Int J Data Min Bioinform. 2012;6(6):651-74. doi: 10.1504/ijdmb.2012.050249.
A protocol for the identification of Ancestry Informative Markers (AIMs) from genome-wide Single Nucleotide Polymorphism (SNP) data is proposed. The protocol consists of three main steps: identification of potential positive selection regions via F(ST) extremity measurement, SNP screening via two-stage attribute selection and classification model construction using a Naïve Bayes classifier. The two-stage attribute selection is composed of a newly developed round robin Symmetrical Uncertainty (SU) ranking technique and a wrapper embedded with a Naïve Bayes classifier. The protocol has been applied to the HapMap Phase II data. Two AIM panels, which consist of 10 and 16 SNPs that lead to complete classification between CEU, CHB, JPT and YRI populations, are identified. Moreover, the panels are at least four times smaller than those reported in previous studies. The results suggest that the protocol could be useful in a scenario involving a larger number of populations.
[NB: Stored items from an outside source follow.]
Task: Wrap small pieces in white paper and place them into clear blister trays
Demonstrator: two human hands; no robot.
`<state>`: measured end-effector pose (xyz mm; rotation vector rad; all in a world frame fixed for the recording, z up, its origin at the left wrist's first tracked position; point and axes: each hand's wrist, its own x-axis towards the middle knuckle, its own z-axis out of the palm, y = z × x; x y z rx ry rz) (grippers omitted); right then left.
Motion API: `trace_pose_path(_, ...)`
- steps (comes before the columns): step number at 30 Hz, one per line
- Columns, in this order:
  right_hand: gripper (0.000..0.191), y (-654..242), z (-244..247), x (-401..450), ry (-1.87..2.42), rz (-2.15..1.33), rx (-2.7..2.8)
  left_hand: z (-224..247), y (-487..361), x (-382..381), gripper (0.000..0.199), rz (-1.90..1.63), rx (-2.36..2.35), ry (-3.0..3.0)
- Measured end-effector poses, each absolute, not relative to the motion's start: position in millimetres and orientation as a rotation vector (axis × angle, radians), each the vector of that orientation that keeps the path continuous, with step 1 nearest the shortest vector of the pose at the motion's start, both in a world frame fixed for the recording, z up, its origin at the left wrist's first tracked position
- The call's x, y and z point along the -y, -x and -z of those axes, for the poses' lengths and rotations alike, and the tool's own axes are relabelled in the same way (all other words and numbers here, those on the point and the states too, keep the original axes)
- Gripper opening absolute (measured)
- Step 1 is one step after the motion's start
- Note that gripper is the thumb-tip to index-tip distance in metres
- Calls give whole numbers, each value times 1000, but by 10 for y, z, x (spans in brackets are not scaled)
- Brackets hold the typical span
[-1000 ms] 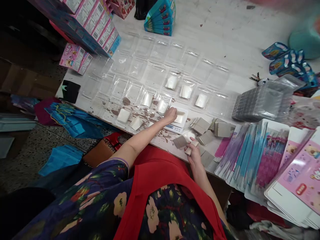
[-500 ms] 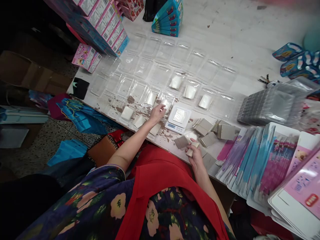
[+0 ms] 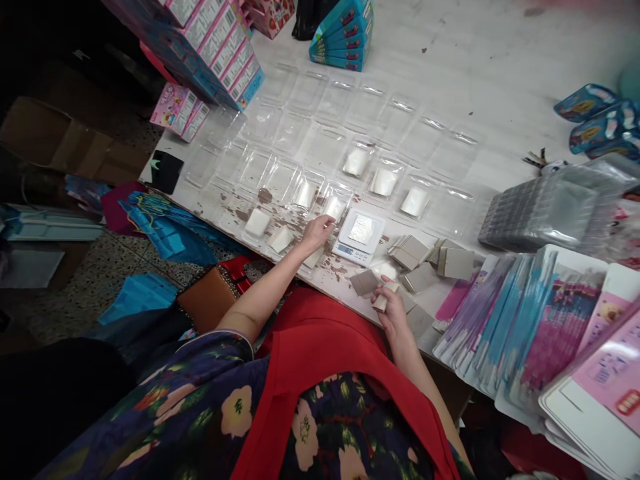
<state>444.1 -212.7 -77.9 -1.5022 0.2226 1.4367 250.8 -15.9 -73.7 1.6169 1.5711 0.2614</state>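
Note:
My left hand [image 3: 319,233] is at the near edge of a clear plastic tray holding a white packet [image 3: 333,207], its fingers bent; whether they grip anything is too small to tell. To its right a white scale [image 3: 356,253] bears a silvery-white packet [image 3: 361,229]. My right hand [image 3: 391,303], near the table's front edge, is closed around a small pale stack of cards [image 3: 384,297]. A grey card [image 3: 365,283] lies just left of it, and bundles of grey cards [image 3: 410,253] lie beyond. White packets [image 3: 257,223] sit along the front edge, left of my left hand.
Rows of clear trays [image 3: 367,107] cover the table's middle. Pink boxes [image 3: 220,50] are stacked at the back left, blue fan-shaped packs [image 3: 345,37] at the back. Stacked clear plastic [image 3: 540,210] and printed cards [image 3: 520,320] stand on the right.
The view has shifted slightly. My left hand has drawn back a little from the white packet in the tray. My right hand still holds the small stack.

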Motion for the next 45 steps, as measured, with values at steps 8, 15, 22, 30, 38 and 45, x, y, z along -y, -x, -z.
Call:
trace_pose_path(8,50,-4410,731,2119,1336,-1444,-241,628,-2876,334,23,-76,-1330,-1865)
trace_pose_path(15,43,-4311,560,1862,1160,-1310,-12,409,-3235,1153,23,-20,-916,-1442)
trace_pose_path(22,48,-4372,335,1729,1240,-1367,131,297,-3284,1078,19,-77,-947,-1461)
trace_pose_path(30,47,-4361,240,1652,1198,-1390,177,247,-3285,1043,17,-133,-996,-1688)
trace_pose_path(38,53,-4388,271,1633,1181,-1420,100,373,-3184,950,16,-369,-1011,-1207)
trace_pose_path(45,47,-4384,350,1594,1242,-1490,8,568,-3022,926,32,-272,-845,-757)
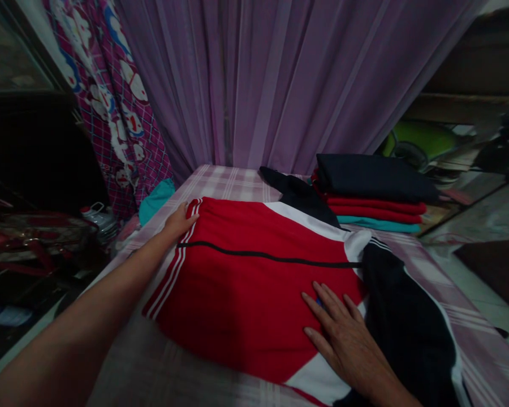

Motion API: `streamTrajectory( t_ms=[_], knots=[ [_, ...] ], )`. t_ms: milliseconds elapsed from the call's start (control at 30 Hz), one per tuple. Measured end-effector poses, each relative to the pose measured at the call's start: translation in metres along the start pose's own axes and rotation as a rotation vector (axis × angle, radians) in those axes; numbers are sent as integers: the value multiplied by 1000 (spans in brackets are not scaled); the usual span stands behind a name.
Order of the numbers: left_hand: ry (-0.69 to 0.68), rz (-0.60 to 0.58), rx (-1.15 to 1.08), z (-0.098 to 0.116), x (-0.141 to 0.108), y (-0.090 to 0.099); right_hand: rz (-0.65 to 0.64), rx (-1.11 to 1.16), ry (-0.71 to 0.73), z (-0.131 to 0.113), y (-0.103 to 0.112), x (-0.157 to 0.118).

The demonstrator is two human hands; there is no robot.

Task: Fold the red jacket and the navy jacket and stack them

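A red track jacket (246, 305) with white panels, black sleeves and a black front line lies spread on the bed. Its striped hem points left and its collar right. At the hem's far corner, my left hand (178, 221) grips the cloth, thumb over the white stripes; its other fingers are partly hidden. My right hand (343, 333) rests flat on the chest with fingers spread, partly covering a small blue mark. One black sleeve (411, 322) extends toward the near right; the other (305, 195) stretches away toward the curtain.
A stack of folded clothes (373, 178), dark blue over red and teal, stands at the far right of the plaid sheet (224, 174). Purple curtains (254, 85) hang behind. A teal cloth (156, 199) lies at the left edge, near a patterned curtain (110, 107).
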State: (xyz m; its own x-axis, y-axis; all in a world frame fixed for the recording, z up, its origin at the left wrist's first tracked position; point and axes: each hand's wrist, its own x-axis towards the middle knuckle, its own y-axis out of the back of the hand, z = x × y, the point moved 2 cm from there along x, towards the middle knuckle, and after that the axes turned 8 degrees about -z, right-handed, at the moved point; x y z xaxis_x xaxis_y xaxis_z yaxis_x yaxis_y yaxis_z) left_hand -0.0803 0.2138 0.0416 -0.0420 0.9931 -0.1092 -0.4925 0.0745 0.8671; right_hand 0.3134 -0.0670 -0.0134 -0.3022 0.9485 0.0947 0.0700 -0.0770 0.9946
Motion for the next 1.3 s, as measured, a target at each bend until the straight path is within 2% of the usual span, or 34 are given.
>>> streamTrajectory(
  t_ms=[67,133,267,367,433,500,533,600,700,800,900,1000,1100,1167,1300],
  knots=[
    [27,-89,-111,-11,-17,3,21,29,5,-4,5,3],
    [29,-139,-193,-20,-36,5,35,85,47,-18,15,9],
    [8,-171,-278,-33,-77,7,-48,240,210,-78,38,20],
    [-10,-207,-357,-42,-107,7,-122,272,292,-126,43,27],
    [-8,-277,-465,-48,-124,3,-112,224,307,-146,41,32],
    [-5,-336,-559,-52,-138,-1,-99,151,289,-156,39,38],
    [-9,-335,-571,-52,-143,-3,-99,121,275,-158,40,40],
    [-41,-262,-484,-51,-152,-2,-99,114,249,-159,44,44],
    [-115,-143,-174,-44,-162,5,-139,214,261,-158,52,42],
    [-121,-170,134,-37,-169,12,-237,272,262,-157,54,38],
    [-136,-185,311,-30,-174,16,-289,314,244,-157,54,34],
    [-167,-182,398,-26,-177,15,-345,382,269,-158,60,32],
    [-151,-193,395,-29,-180,12,-399,423,288,-156,69,35],
    [-132,-163,384,-33,-181,10,-376,428,245,-147,72,41],
    [-166,-91,418,-38,-183,3,-171,336,6,-105,64,59]
  ],
)
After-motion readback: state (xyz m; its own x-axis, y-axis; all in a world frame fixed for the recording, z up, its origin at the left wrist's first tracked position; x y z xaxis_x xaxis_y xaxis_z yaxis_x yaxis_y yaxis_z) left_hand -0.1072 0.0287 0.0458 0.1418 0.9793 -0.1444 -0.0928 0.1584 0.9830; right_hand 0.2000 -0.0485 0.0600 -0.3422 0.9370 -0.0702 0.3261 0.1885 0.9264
本文提出了一种从全基因组单核苷酸多态性(SNP)数据中识别祖先信息标记(AIM)的方案。该方案包括三个主要步骤:通过F(ST)极值测量识别潜在的正选择区域,通过两阶段属性选择进行SNP筛选,以及使用朴素贝叶斯分类器构建分类模型。两阶段属性选择由新开发的循环对称不确定性(SU)排序技术和嵌入朴素贝叶斯分类器的包装器组成。该方案已应用于HapMap二期数据。识别出了两个AIM面板,分别由10个和16个SNP组成,这些SNP可实现CEU、CHB、JPT和YRI人群之间的完全分类。此外,这些面板比先前研究中报道的面板至少小四倍。结果表明,该方案在涉及更多人群的情况下可能会有用。